ACTION ITEM: Only the lines from the one with "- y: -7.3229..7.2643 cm" to the end of the data below should be given again, exactly as written.

DATA EXTRACTS:

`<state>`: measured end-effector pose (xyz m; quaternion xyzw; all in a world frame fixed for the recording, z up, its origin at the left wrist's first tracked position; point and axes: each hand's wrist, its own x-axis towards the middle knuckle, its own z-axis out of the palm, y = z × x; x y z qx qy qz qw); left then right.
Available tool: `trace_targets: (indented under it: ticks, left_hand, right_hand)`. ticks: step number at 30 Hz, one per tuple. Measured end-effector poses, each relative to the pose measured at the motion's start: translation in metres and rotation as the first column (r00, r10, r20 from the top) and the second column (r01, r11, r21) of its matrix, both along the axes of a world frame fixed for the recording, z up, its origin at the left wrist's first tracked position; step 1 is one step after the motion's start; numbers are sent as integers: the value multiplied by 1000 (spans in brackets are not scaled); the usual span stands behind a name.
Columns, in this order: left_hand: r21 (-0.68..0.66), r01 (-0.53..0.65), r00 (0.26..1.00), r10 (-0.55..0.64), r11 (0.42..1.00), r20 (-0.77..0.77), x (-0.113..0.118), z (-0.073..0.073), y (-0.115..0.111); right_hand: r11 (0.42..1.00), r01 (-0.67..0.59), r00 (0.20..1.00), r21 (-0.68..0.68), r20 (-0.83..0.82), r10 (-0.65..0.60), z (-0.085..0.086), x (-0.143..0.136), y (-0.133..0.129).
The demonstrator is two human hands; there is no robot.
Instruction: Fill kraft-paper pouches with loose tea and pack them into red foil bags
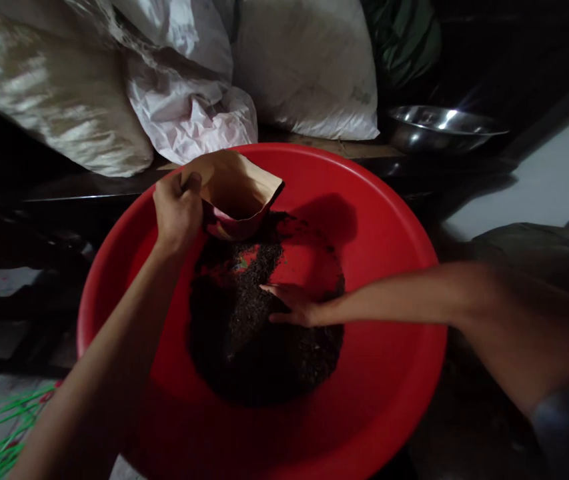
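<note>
Spread low over the dark loose flakes (pixel 264 353), the right hand (pixel 294 307) reaches in from the side, its thumb and fingers apart and its fingertips at the heap. Farther off, the left hand (pixel 180 208) pinches the rim of an open paper bag, tan inside and reddish outside (pixel 237 227), between thumb and fingers. The bag tilts inside the wide round red plastic tub (pixel 389 373), above the far part of the flakes, its mouth turned up toward the camera. Beyond the tub's far rim stand bulging whitish sacks (pixel 309 73), with a shiny round steel basin (pixel 441 130) to their right.
</note>
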<state>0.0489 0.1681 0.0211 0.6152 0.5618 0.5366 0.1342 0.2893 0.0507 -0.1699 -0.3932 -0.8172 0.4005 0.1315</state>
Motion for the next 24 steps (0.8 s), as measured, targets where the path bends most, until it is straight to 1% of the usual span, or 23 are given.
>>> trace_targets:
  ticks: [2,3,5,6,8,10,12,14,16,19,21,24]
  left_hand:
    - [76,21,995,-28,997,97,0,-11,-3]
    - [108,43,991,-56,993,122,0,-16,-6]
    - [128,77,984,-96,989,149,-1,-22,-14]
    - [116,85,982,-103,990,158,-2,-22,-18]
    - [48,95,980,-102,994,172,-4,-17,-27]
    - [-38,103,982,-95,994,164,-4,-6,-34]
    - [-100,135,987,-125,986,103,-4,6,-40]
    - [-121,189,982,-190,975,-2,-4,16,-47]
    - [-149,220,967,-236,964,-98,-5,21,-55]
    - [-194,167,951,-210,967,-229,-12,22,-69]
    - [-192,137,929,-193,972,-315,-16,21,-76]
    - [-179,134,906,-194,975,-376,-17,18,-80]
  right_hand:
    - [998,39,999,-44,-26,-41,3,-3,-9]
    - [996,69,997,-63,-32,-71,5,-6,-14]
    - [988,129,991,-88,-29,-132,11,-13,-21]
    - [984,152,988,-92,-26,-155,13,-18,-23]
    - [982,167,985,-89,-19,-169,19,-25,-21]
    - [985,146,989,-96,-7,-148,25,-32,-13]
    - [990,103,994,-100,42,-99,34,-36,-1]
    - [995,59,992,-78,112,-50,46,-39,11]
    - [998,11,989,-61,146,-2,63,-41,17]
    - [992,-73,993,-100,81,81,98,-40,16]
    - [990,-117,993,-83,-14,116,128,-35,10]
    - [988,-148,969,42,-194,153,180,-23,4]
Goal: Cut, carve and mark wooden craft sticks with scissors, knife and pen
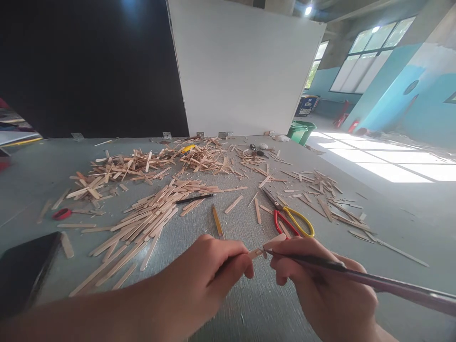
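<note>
Near the bottom centre, my left hand (223,266) pinches a small pale wooden stick piece (255,253) between thumb and fingers. My right hand (320,280) is closed round a long, thin dark tool (356,276), whose tip meets the end of that piece. Another rounded wooden stick (276,241) sticks out at my right fingertips; whether it is gripped there is unclear. Just beyond my right hand lie scissors (292,219) with one red and one yellow handle. A yellow craft knife or pencil (216,221) lies beyond my left hand.
Piles of wooden sticks (149,209) cover the grey table's left and centre, with a black pen (195,198) among them. A red tape ring (62,214) and dark flat device (30,266) lie left. Scattered sticks (326,209) lie right. Upright panels (242,71) stand behind.
</note>
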A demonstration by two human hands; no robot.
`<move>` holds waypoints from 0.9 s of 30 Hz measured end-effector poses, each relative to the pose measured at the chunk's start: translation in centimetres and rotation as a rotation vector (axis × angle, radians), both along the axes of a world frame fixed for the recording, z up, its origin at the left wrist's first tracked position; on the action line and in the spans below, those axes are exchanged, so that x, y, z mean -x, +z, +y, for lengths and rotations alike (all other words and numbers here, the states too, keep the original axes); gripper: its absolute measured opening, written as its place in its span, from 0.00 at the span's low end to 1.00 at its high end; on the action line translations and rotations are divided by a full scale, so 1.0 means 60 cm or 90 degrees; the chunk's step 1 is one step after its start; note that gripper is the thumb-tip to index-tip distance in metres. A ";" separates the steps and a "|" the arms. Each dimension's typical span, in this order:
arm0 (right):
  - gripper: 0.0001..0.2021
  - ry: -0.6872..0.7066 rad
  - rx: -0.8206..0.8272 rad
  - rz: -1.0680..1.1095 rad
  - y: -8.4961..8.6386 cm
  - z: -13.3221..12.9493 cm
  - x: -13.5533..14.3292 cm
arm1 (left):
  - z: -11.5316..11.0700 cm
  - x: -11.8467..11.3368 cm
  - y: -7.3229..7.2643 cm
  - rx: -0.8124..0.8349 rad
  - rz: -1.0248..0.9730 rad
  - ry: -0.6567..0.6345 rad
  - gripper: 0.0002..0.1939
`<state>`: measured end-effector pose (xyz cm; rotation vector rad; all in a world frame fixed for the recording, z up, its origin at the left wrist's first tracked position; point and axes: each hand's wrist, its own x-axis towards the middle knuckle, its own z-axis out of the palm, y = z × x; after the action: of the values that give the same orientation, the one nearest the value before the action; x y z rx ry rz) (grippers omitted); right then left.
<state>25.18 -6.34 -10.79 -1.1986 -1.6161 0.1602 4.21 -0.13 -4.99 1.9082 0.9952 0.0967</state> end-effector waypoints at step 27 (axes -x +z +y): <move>0.06 0.054 -0.018 -0.088 0.007 -0.003 -0.007 | -0.002 0.005 -0.002 0.022 0.057 -0.009 0.23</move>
<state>25.59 -6.52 -10.37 -1.1412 -1.7851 0.1094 3.92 -0.26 -5.12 1.9014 1.0355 -0.0146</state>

ANSWER TO THIS TASK:
  - y: -7.3229..7.2643 cm
  - rx: -0.8124..0.8349 rad
  - rz: -1.0248..0.9730 rad
  - ry: -0.6567..0.6345 rad
  - gripper: 0.0002..0.1939
`<state>`: measured end-effector pose (xyz cm; rotation vector rad; all in a world frame fixed for the recording, z up, its origin at the left wrist's first tracked position; point and axes: each hand's wrist, its own x-axis towards the middle knuckle, its own z-axis out of the palm, y = z × x; after the action: of the values that give the same orientation, the one nearest the value before the action; x y z rx ry rz) (grippers omitted); right then left.
<state>25.18 -6.34 -10.79 -1.1986 -1.6161 0.1602 4.21 -0.13 -4.99 1.9082 0.9952 0.0967</state> end-effector waypoints at step 27 (axes -x +z +y): <move>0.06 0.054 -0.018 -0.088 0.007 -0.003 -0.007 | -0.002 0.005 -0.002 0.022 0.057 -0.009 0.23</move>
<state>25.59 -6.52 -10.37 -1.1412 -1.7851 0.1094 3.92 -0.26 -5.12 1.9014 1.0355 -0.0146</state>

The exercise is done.